Here are a few links on producing moving sums:

http://dev.mysql.com/tech-resources/articles/rolling_sums_in_mysql.html

http://dev.mysql.com/tech-resources/articles/rolling_sums_in_mysql_followup.html

I'm not sure that it is possible effortlessly with SQL alone. With T-SQL or similar, you can write a loop to copy rows, or make use of the SQL to create the instructions for doing the row duplication rather.

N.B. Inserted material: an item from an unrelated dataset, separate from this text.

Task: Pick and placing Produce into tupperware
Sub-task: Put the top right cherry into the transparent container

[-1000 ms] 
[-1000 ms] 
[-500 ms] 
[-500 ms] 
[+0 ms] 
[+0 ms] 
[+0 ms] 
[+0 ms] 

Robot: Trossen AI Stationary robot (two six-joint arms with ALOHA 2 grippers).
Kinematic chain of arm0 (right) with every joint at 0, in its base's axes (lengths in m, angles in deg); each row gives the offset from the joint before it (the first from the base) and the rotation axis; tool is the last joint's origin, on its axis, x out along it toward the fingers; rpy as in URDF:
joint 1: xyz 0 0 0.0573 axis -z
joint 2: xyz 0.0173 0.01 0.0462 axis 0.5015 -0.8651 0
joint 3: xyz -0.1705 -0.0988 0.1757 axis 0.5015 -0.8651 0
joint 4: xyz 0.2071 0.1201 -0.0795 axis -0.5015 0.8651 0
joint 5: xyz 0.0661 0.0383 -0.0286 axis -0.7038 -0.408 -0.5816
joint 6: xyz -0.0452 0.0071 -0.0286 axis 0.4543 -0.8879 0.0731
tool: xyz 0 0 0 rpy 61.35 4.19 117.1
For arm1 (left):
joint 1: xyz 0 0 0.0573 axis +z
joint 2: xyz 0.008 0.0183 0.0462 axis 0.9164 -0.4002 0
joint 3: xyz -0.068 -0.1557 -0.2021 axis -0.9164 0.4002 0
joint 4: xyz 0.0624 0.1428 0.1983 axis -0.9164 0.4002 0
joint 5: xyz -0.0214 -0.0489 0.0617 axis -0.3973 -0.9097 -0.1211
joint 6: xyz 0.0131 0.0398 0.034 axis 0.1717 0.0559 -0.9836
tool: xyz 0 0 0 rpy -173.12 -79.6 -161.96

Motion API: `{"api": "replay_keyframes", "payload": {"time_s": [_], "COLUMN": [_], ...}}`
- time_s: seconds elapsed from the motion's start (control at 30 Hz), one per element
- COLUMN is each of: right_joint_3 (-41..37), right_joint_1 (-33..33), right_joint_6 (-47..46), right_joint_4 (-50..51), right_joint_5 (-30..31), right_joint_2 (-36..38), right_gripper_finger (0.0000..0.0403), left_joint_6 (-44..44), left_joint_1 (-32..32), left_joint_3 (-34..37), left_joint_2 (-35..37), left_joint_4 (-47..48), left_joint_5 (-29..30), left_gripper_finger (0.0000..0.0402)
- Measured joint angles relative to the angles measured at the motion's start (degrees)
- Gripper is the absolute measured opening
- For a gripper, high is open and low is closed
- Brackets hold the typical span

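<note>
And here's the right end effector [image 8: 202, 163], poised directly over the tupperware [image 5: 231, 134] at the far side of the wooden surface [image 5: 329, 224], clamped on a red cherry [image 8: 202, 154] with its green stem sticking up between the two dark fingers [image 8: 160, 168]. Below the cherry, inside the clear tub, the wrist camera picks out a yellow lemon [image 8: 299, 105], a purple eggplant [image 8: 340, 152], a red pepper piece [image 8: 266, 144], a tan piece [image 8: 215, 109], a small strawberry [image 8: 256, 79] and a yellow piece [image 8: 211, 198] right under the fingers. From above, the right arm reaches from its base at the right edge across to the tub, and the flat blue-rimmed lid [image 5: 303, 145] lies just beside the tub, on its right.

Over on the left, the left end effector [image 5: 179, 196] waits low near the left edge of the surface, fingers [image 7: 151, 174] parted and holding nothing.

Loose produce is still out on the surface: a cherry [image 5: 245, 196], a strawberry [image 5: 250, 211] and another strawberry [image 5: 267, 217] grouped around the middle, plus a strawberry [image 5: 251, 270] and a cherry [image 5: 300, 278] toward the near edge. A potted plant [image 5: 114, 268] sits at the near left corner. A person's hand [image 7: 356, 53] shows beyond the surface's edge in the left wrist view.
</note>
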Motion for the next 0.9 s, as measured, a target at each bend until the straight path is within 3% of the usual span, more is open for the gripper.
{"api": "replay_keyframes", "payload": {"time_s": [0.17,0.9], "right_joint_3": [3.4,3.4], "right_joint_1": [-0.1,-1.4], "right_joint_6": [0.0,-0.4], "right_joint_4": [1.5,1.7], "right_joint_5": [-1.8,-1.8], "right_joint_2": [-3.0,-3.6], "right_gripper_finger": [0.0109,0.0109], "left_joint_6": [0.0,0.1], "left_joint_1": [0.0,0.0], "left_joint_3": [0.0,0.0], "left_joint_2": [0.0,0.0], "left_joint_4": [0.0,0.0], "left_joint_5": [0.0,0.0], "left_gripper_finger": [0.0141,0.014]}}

I'm not sure your probability model, but you could utilize a strategy such as this to offer the latter. Given these table definitions:

``````RowSource
---------
RowID

UserRowProbability
------------------
UserId
RowId
FrequencyMultiplier
``````

You can write a question such as this (SQL Server specific):

``````SELECT TOP 100 rs.RowId, urp.FrequencyMultiplier
FROM RowSource rs
ORDER BY ISNULL(urp.FrequencyMultiplier, 1) DESC, NEWID()
``````

This could take proper care of choosing a random group of rows in addition to the number of ought to be repeated. Then, inside your application logic, you could do this the row duplication and shuffle the outcomes.

Begin with 3 tables customers, data and user-data. User-data consists of which rows ought to be prefered for every user.

Then create one view in line with the data rows which are prefered through the the consumer.

Produce a second view which has the none prefered data.

Produce a third view the industry union from the first 2. The union should choose more rows in the prefered data.

Then finally choose random rows in the third view.